If the strength of the debut is any indicator, he needn’t worry. Brett Young is a force of personality and perspective, reflecting an articulate and perceptive approach both in and out of the writing room. “Mercy” is a spoonful of heartache; “In Case You Didn’t Know” is the love that makes you grateful for the pain of getting there. You can indeed find Young present in each song, 11 of the 12 of which he had a hand in writing: “Sleep Without You” was inspired by his parents, and how has dad has trouble sleeping when his mom is away; “You Ain’t Here To Kiss Me” is a word-for-word account of a breakup that happened on New Year’s Eve. “I got off that plane, technically, January 1st, and I wrote that on the 4th,” he says.

Putting the truth into a song for the world to hear requires incredible vulnerability, something that comes easily, to an extent, for Young. “It’s extremely natural for me as a human being,” he says. “As a writer, it’s something that you kind of have to chase a little bit because there’s a difference between vulnerable and poetic.” Though sometimes the poetry inherent in being a songwriter pulls away from the truth of what happened for the sake of the song, with “You Ain’t Here To Kiss Me,” he and co-writers Matt Alderman and Tiffany Goss worked hard to stay true to the story.

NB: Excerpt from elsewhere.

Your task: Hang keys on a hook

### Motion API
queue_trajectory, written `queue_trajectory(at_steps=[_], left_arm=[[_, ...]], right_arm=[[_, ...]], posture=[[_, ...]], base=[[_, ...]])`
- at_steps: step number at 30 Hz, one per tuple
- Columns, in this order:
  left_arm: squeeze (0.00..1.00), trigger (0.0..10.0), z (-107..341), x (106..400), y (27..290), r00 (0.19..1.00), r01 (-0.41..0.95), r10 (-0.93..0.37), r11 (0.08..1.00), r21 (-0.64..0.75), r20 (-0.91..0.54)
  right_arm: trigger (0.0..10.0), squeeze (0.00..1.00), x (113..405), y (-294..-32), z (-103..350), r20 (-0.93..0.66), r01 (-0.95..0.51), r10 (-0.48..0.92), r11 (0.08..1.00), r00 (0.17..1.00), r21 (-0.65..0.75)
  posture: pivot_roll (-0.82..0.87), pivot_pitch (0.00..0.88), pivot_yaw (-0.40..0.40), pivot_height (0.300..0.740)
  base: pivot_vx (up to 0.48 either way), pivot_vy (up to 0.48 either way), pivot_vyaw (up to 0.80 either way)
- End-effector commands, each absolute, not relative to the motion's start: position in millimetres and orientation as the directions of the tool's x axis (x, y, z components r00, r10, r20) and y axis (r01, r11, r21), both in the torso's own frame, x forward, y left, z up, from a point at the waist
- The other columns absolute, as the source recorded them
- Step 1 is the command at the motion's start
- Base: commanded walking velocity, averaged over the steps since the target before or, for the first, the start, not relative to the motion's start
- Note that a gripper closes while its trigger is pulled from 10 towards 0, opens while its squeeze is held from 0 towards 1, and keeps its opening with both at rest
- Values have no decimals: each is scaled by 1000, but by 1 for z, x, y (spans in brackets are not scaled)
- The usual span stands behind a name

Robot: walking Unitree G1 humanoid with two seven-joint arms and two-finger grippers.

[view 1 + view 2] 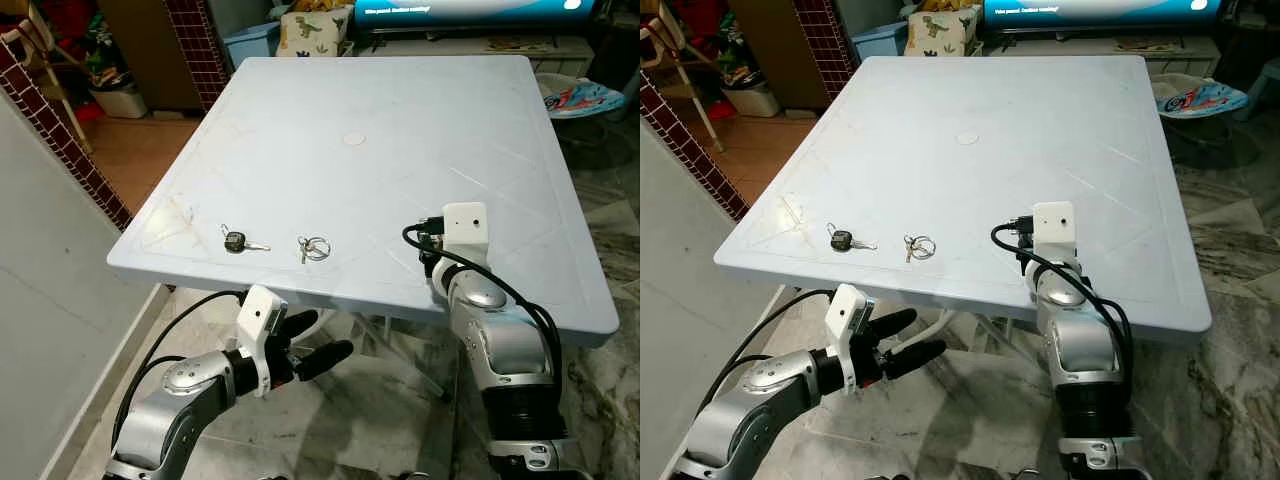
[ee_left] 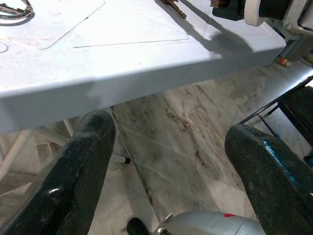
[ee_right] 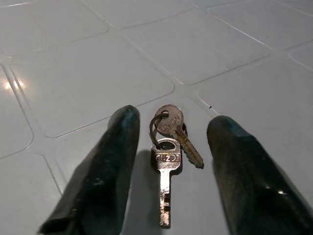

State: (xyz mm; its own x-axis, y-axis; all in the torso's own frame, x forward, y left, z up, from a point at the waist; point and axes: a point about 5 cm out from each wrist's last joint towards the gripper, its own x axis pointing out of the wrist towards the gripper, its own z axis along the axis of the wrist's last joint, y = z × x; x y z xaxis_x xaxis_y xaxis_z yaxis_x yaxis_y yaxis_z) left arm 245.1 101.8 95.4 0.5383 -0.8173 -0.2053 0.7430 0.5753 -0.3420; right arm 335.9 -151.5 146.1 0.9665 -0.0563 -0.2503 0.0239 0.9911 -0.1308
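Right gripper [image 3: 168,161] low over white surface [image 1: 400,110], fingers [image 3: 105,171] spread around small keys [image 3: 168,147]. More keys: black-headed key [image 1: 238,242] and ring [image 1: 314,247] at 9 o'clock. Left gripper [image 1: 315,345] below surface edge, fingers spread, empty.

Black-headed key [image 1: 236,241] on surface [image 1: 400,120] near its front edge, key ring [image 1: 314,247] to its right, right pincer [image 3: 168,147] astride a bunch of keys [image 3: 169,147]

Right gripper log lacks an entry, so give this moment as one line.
right gripper: open, astride silver keys on white table | left gripper: open, below table edge | keys: not grasped
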Motion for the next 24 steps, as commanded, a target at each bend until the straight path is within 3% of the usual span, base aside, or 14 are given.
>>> queue_trajectory(at_steps=[1,8,9,10,11,12,24], left_arm=[[0,10000,93,246,105,547,732,-807,591,-339,-224],[0,10000,94,247,106,548,732,-806,592,-337,-224],[0,10000,94,247,106,547,733,-806,591,-337,-224],[0,10000,94,247,106,547,733,-806,591,-336,-224],[0,10000,94,248,106,547,733,-806,591,-336,-224],[0,10000,94,248,106,547,734,-807,591,-336,-224],[0,10000,94,249,106,549,735,-805,593,-330,-224]], right_arm=[[10000,1000,335,-149,143,-262,7,-42,991,964,-130],[10000,1000,331,-151,136,-285,3,-41,991,958,-131],[10000,706,330,-151,133,-291,0,-38,991,956,-132],[10000,294,330,-151,132,-292,-5,-34,991,956,-133],[10000,294,330,-151,132,-293,-8,-31,991,956,-133],[10000,0,330,-152,131,-294,-18,-21,991,956,-130],[10000,0,340,-158,130,-266,-47,10,990,964,-136]], posture=[[-66,105,119,740],[-65,108,122,740],[-65,108,122,740],[-66,108,124,740],[-66,108,124,740],[-66,108,124,740],[-62,106,124,740]], base=[[0,0,0],[0,0,0],[0,0,0],[0,0,0],[0,0,0],[0,0,0],[0,0,0]])
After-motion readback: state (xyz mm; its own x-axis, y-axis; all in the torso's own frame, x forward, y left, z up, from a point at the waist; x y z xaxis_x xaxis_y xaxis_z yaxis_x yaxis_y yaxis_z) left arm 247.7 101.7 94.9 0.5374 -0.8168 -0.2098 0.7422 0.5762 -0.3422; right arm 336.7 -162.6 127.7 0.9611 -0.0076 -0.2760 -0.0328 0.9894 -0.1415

“The first couple times I performed that happened to be acoustic, very intimate, and I had to fight back the emotions and the tears a little bit,” he says. 

Though he now gets through the song a little more easily – “you’re able to kind of disconnect from the fact that you lived it and start trying to connect with the listener” – he continues to stick to what’s true to himself when he’s creating. “The reason I wanted to write stuff is ’cause I wanted to be able to express something that I felt and have other people go, ‘Oh, I can totally relate to that,'” he says.

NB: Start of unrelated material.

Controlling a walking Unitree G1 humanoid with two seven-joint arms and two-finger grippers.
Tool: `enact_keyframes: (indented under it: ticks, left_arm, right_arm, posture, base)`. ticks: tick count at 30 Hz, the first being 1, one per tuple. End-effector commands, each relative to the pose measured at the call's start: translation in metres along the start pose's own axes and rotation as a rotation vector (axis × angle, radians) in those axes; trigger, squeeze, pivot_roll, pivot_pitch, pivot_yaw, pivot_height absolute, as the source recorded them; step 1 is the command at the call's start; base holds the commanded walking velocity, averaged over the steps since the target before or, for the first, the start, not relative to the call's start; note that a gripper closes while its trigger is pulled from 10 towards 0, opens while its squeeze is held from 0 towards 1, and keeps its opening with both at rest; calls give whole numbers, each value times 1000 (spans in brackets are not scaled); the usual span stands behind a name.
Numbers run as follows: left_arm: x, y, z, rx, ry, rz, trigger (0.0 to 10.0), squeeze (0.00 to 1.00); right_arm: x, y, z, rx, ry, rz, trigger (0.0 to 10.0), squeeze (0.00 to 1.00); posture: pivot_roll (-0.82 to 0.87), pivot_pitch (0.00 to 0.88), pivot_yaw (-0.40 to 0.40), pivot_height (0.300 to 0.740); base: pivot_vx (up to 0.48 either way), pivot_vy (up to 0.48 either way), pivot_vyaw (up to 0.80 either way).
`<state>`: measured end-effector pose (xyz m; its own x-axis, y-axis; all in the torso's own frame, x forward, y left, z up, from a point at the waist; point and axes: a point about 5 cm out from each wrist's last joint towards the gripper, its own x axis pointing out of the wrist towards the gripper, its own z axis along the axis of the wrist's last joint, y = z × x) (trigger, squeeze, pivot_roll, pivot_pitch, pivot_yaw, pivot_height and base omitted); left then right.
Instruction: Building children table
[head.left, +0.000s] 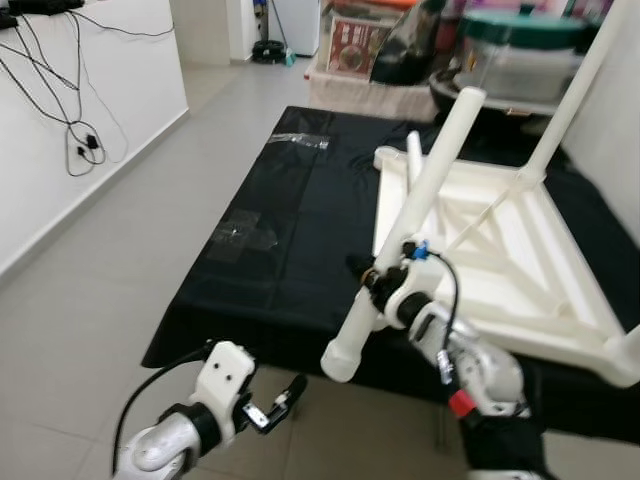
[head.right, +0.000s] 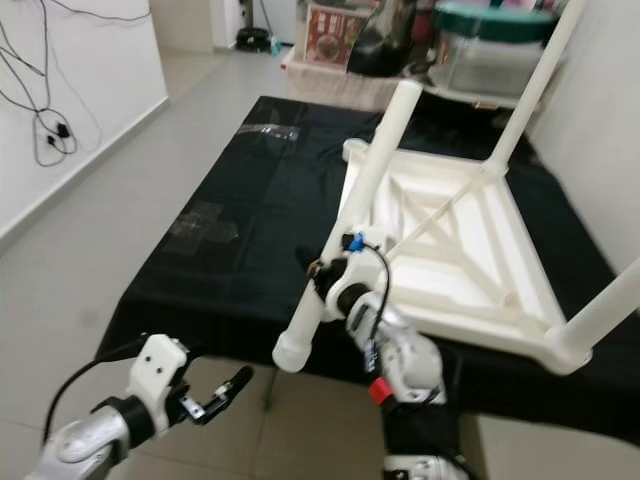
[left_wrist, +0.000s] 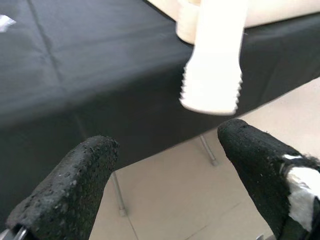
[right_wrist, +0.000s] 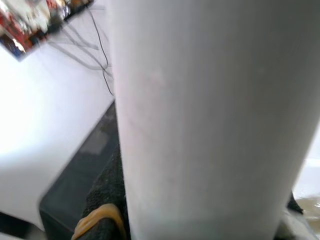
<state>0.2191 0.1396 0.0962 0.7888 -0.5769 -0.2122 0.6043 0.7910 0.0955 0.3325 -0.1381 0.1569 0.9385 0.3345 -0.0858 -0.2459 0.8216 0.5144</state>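
A white plastic children's table lies upside down on a black-covered platform, with one leg standing up at its far corner. My right gripper is shut on a loose white table leg, held slanted above the platform's front edge, threaded end lowest. That leg runs close across the right wrist view. My left gripper hangs open low in front of the platform, below and left of the threaded end, with nothing between its fingers.
A white wall with dangling black cables runs along the left. Boxes, a dark bag and a lidded clear bin crowd the space behind the platform. Grey tiled floor lies to the left and in front.
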Motion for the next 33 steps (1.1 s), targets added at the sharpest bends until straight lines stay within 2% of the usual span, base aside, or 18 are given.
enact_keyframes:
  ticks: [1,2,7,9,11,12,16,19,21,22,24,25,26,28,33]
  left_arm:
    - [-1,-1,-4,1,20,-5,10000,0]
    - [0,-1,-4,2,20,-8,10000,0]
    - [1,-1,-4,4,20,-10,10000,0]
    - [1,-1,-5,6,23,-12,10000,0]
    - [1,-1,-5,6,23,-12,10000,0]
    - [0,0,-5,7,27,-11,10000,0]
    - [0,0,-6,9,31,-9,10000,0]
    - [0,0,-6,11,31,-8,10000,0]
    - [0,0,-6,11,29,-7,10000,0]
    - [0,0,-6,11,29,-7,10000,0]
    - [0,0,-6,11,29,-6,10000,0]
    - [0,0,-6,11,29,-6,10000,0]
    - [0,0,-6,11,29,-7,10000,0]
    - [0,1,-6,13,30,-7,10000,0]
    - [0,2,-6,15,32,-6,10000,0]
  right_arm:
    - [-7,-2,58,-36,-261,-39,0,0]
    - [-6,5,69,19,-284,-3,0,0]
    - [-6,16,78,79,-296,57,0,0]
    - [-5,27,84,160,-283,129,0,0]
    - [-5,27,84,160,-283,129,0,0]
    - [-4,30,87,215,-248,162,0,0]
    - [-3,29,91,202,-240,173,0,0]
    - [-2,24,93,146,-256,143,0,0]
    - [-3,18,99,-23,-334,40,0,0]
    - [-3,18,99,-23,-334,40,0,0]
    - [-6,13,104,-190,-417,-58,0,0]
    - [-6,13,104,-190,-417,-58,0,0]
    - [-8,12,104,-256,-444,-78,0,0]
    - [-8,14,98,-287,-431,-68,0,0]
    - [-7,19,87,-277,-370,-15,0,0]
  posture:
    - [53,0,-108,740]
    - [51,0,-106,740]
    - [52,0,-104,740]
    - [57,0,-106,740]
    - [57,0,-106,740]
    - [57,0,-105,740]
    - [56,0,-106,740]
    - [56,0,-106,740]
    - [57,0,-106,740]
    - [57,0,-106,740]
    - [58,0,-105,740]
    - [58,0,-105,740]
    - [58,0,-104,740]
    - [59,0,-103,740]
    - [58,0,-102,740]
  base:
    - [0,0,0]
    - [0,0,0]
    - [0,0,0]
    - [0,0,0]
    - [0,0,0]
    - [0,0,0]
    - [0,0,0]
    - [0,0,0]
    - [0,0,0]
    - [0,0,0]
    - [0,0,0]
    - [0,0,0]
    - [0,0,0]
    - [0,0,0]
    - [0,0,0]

Though “You Ain’t Here To Kiss Me” centerpieces the “loss” side of his story, much of the album highlights love. “[He’s] a classic romantic,” Young’s publisher shared at the celebration for the #1 success of “Sleep Without You.”

Young puts it slightly differently. “I was born a giant softie, I always have been,” he says. “Sometimes it doesn’t serve me very well,” he continues with a laugh, “but I think in songwriting it allows me to, back to that word vulnerability, it allows me to kind of embrace that. I have to be careful that I don’t write 100 really sappy, sad love songs ’cause there needs to be a balance, but that’s always just kind of been who I was.”

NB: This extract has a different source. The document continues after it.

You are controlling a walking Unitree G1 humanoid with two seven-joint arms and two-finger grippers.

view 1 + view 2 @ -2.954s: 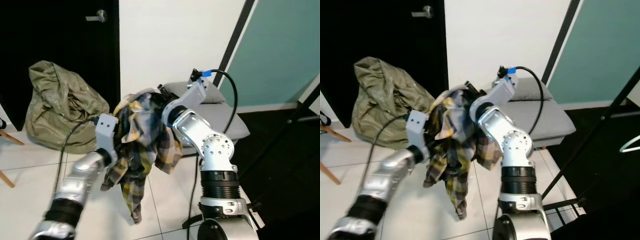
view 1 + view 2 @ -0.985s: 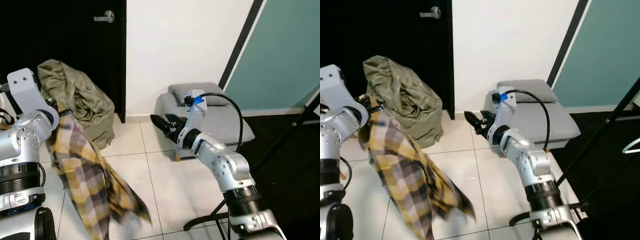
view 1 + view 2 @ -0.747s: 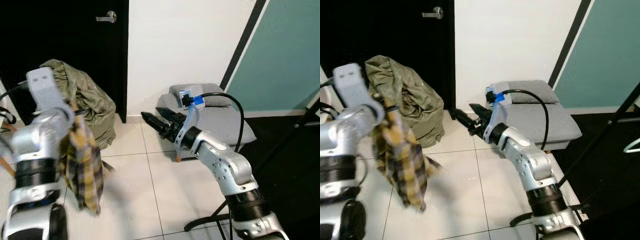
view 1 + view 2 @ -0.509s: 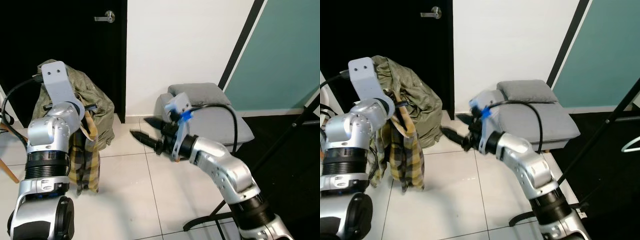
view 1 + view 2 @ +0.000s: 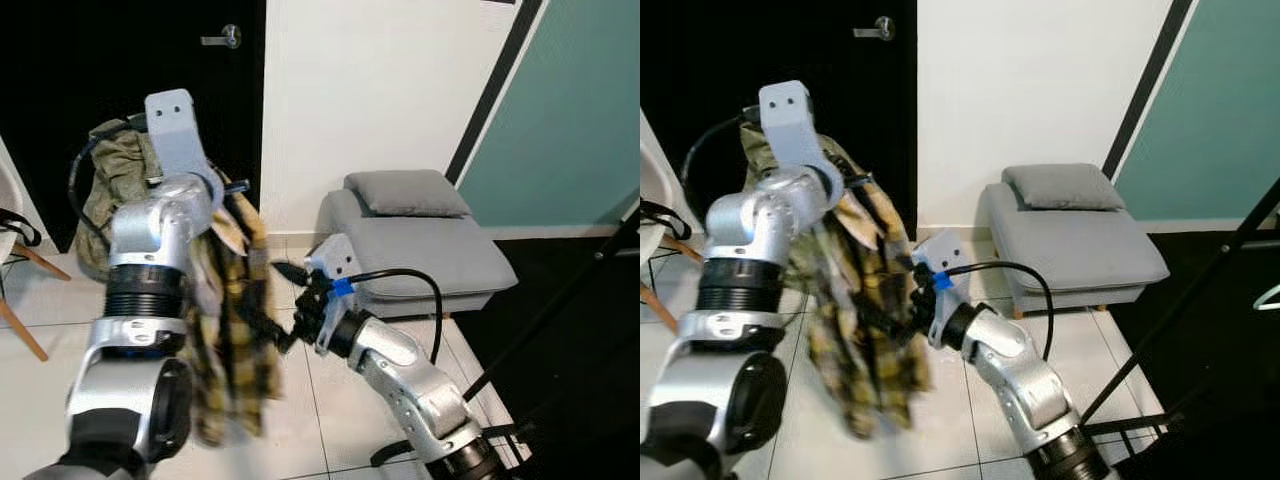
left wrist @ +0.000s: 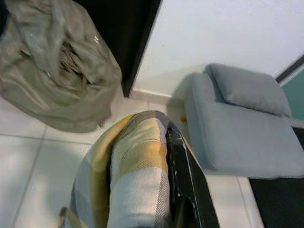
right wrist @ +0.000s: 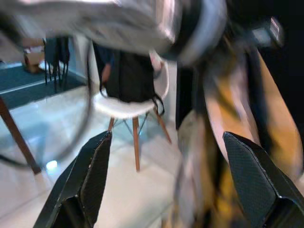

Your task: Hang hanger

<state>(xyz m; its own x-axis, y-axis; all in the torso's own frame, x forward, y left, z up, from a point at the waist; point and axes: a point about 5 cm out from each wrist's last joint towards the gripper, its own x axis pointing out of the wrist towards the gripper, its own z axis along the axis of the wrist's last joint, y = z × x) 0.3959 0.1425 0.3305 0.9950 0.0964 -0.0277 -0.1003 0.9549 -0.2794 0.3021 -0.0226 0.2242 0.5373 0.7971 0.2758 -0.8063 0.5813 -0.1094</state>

It’s a sentiment “Sleep Without You” co-writer Kelly Archer echoed at the #1 party. Often, she shared, her role in a writing room is to gently remind her male co-writers that no girl would want to hear the lyric they’d suggested; with Young, no such nudging was ever required. Young’s lyrics are both sweet and respectful, even when the woman in question has doled out only hurt. In discussing the concept for current single “In Case You Didn’t Know,” Young told AllAccess, “It’s what every guy in the world has failed to say enough, and what every girl in the world has wished she could hear more.”

The same is true of Young’s view of women as a whole, which is so commendable that other men would do well to take lessons. As for how he came to that attitude? “I’d say I don’t know, except I feel like that would be disrespectful to my parents,” he says. “They’re 37-plus years married and they’re still each other’s best friend, I’ve never seen them raise their voices to each other. I think having a great example of what love is be set for me growing up, that has to have a ton to do with it.”